Task to complete:
For the data below, give again exactly the lines from the one containing "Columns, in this" through the one containing "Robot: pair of", both ends included, and no others.

Provided entries:
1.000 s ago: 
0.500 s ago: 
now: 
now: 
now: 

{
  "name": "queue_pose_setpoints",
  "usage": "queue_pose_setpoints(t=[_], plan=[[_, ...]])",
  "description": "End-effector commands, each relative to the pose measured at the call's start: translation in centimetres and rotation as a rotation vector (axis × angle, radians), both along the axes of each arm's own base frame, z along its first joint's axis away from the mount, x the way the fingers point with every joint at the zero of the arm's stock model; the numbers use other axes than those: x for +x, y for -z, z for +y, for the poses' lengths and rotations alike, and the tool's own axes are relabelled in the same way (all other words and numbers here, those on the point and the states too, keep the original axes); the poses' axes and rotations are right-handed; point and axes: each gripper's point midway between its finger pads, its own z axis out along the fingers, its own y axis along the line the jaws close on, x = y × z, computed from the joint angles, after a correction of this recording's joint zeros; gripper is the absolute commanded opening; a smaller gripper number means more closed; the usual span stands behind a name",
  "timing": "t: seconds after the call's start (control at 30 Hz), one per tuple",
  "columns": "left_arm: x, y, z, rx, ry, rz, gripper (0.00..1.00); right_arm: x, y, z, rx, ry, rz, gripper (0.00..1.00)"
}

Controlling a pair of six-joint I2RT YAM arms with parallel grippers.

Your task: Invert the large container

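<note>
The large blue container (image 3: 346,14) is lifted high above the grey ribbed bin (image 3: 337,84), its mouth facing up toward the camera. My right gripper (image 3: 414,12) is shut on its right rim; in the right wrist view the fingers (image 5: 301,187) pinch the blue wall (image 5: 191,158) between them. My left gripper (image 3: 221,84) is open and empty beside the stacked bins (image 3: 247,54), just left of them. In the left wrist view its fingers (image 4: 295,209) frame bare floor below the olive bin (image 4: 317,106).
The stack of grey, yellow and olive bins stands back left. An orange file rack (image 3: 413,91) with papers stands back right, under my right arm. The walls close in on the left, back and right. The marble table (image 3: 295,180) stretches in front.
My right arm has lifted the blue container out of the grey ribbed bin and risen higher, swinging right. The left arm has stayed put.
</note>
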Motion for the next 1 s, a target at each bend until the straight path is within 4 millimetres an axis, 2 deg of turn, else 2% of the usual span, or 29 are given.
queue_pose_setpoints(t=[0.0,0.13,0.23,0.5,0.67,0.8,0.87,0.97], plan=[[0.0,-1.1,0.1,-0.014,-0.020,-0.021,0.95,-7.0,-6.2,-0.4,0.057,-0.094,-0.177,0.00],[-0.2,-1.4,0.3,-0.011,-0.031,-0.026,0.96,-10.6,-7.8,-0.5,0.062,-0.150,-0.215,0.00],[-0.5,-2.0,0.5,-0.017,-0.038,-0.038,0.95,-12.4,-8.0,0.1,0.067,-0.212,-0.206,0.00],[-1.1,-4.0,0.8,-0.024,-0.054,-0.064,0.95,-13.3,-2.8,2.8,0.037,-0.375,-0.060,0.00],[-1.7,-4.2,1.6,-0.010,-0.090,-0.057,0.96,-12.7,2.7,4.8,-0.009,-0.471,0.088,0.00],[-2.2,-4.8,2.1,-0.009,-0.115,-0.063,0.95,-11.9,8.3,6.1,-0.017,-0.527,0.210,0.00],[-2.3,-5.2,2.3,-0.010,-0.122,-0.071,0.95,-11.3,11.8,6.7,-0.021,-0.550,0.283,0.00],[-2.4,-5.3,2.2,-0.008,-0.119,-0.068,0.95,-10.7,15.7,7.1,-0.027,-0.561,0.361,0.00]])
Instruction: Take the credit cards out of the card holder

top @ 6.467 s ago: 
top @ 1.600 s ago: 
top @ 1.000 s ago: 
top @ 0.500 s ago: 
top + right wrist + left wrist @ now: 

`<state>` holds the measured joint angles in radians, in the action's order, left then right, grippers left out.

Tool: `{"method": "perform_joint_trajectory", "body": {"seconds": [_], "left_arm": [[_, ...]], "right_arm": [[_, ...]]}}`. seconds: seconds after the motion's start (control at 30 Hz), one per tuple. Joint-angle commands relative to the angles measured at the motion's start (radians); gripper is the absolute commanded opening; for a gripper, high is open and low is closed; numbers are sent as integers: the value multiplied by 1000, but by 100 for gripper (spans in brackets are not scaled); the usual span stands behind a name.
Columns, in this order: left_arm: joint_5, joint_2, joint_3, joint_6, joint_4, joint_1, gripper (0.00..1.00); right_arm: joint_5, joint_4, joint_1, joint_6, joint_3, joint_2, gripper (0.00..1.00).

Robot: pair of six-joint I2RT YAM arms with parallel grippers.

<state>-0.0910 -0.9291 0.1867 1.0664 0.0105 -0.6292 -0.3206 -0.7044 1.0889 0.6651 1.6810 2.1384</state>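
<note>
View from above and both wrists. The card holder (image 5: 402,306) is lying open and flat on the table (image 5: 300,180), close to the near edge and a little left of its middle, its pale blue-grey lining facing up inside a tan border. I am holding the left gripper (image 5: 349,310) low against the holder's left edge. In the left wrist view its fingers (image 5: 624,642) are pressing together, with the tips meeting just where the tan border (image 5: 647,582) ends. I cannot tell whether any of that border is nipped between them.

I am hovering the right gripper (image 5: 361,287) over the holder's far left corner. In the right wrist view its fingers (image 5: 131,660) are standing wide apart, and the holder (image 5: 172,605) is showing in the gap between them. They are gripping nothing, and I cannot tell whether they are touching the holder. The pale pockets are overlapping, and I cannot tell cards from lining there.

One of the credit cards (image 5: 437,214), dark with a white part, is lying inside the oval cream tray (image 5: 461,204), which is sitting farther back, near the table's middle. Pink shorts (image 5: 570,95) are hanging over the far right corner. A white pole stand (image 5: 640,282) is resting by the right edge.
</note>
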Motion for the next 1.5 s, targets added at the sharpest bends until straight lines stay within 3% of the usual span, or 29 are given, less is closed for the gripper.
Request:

Result for this exercise:
Columns, in this order: left_arm: joint_5, joint_2, joint_3, joint_6, joint_4, joint_1, gripper (0.00..1.00); right_arm: joint_5, joint_4, joint_1, joint_6, joint_3, joint_2, gripper (0.00..1.00).

Robot: pair of six-joint I2RT YAM arms with parallel grippers.

Nothing else is left to add to this answer.